#### [Data excerpts]
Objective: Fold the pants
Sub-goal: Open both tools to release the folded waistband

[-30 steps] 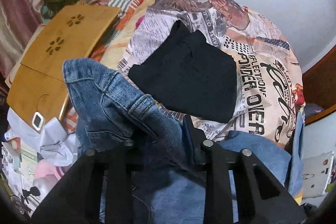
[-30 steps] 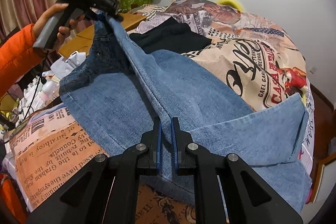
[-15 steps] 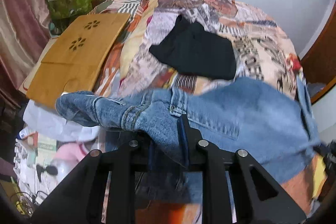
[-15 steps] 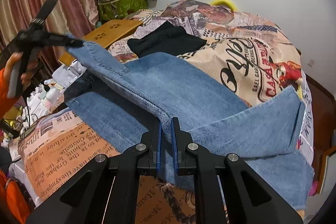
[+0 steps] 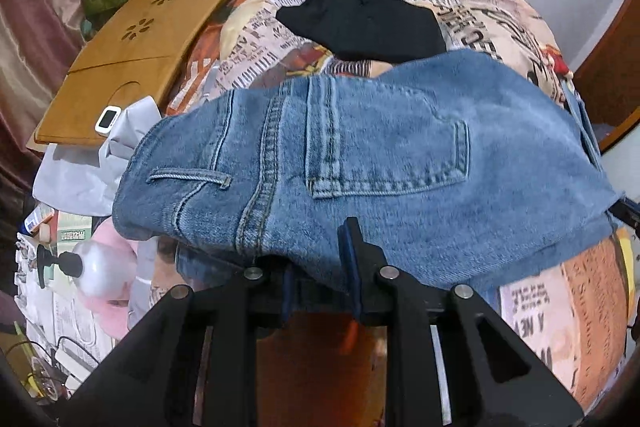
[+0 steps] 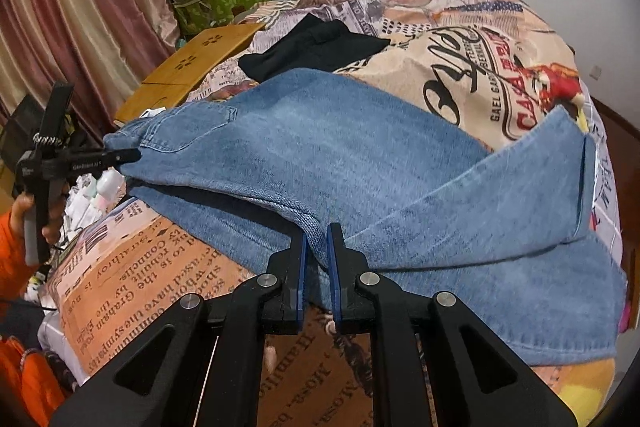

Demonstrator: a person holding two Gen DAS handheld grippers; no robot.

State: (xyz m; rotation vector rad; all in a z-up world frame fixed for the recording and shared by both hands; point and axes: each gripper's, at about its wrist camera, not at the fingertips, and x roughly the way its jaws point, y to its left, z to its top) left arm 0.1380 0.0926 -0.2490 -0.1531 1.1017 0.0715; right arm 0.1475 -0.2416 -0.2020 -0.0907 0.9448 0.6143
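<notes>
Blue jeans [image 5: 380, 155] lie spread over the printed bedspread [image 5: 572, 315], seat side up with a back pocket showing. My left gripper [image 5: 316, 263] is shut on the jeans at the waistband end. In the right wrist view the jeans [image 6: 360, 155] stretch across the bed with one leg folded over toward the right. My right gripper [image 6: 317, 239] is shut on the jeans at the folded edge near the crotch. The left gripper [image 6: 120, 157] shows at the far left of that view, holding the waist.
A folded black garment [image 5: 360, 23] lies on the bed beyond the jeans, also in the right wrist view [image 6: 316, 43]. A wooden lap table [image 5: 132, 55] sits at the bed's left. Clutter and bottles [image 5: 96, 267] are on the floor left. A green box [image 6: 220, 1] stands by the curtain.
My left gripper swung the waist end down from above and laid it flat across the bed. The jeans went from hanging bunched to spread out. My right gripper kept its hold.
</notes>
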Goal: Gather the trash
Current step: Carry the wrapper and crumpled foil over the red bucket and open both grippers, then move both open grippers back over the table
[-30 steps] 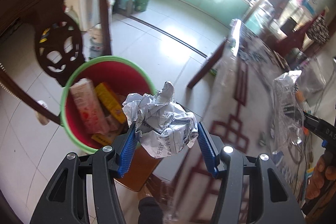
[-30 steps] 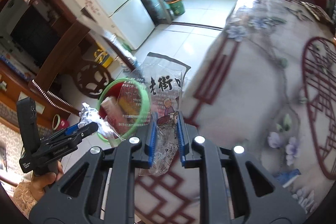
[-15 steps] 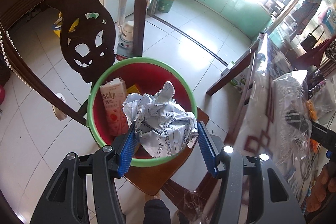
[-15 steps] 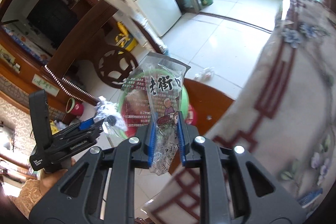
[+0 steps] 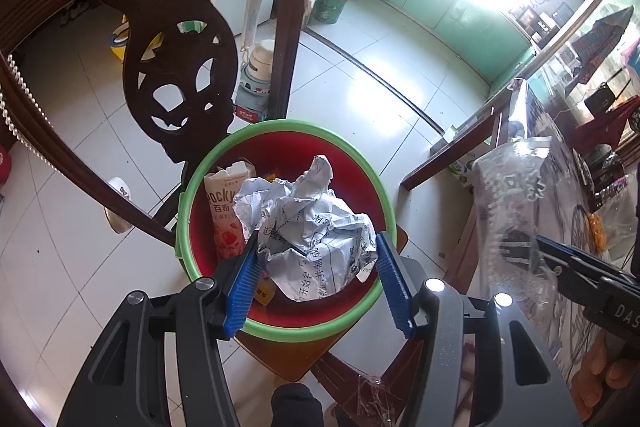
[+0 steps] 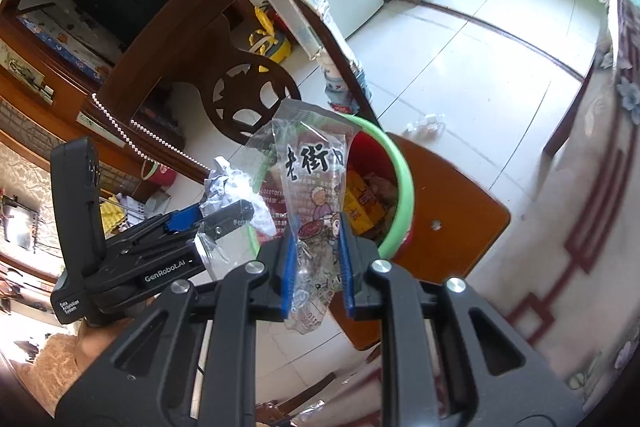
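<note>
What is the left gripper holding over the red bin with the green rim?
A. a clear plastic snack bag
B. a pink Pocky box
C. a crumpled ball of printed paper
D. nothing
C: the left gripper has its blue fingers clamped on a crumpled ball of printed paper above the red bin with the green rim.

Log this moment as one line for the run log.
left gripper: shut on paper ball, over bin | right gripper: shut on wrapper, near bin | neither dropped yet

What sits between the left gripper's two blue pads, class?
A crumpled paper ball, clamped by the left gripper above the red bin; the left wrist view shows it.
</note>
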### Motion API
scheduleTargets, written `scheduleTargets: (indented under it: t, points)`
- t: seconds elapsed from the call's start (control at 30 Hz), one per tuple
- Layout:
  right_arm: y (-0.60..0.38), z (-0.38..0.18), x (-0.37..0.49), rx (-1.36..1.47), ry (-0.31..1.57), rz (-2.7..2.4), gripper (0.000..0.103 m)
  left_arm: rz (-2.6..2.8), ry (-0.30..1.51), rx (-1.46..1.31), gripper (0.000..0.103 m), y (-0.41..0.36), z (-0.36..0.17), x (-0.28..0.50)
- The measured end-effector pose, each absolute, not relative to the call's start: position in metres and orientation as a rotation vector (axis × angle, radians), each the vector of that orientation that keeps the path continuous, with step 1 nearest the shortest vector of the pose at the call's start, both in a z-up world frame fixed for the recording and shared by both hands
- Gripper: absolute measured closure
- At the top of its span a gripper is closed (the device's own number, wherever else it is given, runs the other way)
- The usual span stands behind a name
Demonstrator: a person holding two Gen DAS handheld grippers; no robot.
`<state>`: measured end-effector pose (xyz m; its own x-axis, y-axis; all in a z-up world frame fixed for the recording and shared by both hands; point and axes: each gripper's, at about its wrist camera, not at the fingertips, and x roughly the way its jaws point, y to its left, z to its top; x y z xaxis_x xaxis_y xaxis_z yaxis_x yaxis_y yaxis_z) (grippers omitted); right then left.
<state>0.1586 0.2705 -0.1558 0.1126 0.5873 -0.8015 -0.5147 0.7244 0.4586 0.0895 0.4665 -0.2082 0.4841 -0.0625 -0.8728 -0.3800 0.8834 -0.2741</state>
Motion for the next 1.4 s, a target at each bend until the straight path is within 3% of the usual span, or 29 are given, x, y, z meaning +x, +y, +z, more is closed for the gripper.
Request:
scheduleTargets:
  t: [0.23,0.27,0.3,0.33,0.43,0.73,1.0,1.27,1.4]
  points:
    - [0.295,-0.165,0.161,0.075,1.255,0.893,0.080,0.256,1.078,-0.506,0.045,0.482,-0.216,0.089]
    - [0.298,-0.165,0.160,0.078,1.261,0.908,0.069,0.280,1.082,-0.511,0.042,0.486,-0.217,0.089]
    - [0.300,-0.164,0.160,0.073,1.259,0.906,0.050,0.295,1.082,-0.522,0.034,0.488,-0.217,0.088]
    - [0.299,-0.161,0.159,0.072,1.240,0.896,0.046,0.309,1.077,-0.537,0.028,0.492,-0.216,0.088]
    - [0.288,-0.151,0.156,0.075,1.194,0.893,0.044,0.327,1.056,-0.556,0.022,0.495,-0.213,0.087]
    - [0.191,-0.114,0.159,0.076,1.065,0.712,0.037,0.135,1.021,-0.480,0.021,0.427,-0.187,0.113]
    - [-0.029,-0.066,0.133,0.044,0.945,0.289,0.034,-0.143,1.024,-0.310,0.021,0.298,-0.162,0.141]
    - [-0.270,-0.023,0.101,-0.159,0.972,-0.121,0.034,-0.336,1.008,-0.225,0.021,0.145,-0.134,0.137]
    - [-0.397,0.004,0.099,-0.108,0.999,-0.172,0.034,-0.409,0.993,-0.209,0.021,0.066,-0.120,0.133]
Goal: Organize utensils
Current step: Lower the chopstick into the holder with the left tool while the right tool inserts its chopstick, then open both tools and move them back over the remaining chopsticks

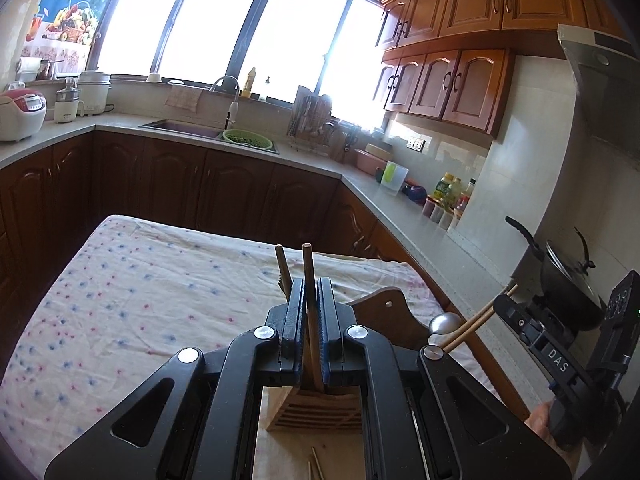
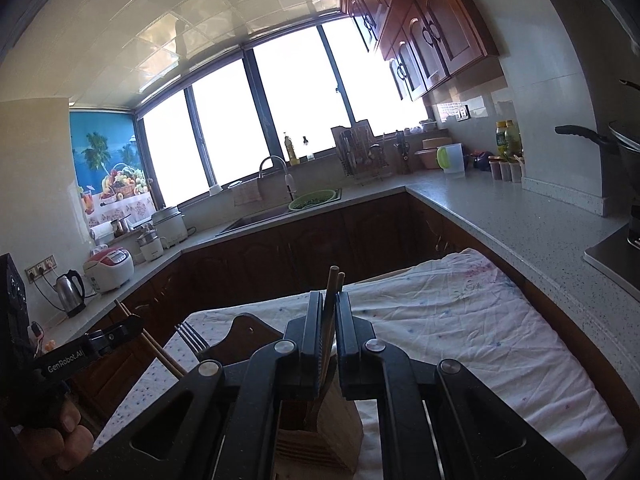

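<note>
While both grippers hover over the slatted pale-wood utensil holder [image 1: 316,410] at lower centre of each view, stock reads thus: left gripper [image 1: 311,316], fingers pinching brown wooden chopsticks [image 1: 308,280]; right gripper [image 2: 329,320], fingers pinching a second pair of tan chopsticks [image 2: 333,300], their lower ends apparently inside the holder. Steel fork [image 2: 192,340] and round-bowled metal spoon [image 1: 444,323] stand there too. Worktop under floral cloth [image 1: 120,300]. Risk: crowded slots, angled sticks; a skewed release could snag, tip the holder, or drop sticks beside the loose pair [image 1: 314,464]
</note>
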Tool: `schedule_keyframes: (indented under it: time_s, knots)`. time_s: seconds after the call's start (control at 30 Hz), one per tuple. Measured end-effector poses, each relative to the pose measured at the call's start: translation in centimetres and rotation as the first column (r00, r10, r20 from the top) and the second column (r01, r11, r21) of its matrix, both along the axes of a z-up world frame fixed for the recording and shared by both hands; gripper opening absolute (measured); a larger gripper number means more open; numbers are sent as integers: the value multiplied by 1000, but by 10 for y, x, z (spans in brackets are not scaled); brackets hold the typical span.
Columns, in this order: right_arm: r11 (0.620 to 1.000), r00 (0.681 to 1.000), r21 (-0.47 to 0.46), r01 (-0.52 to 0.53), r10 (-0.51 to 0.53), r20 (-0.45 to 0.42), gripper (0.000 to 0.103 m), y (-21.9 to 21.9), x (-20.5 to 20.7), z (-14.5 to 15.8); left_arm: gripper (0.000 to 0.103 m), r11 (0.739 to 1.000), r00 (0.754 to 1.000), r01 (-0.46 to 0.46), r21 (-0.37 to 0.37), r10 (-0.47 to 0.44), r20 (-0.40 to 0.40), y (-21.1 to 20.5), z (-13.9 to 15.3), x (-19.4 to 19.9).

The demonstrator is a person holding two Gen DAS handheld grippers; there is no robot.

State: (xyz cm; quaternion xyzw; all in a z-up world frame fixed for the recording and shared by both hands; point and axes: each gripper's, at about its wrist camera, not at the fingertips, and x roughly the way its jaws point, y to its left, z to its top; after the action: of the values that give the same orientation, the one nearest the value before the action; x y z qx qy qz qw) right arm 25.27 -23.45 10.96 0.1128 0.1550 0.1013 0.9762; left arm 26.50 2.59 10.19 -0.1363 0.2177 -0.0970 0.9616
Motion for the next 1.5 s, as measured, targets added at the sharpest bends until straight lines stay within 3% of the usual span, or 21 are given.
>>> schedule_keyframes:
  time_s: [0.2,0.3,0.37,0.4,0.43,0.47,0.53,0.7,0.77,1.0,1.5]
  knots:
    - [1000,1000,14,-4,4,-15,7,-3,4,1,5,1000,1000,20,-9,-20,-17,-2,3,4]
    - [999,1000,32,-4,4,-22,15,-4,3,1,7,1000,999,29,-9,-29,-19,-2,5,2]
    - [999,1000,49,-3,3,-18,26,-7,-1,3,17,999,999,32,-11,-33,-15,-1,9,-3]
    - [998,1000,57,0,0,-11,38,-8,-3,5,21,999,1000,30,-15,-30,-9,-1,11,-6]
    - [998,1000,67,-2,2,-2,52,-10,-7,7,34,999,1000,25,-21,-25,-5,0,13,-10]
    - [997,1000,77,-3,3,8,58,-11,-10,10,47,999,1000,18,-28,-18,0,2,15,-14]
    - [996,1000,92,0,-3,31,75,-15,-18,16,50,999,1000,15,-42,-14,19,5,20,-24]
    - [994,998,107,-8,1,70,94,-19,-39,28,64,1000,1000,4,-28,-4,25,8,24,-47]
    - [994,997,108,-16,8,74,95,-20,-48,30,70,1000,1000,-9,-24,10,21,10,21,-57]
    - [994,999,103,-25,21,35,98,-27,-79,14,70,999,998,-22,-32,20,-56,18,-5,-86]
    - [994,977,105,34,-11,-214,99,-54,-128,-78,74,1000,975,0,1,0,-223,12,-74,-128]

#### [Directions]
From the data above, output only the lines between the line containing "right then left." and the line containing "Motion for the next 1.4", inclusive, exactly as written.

#### [Solution below]
`<state>`: measured end-effector pose (xyz m; its own x-axis, y-axis; all in a z-up world frame fixed for the recording and shared by both hands; point and axes: each gripper's, at about its wrist camera, not at the fingertips, and x roughly the way its jaws point, y to its left, z to its top; x y z xaxis_x xaxis_y xaxis_z yaxis_x yaxis_y yaxis_z) (grippers omitted); right then left.
<state>0.1586 0.2705 -0.1558 0.1126 0.5873 -0.8015 -0.5147 0.7244 0.4586 0.0895 0.4665 -0.2082 0.4841 -0.0625 -0.8728 -0.3800 0.8834 -0.2741</state>
Motion for the next 1.4 s, a target at each bend until the straight path is within 3% of the usual span, or 29 are given, x, y, z meaning +x, +y, +z, more is closed for the gripper.

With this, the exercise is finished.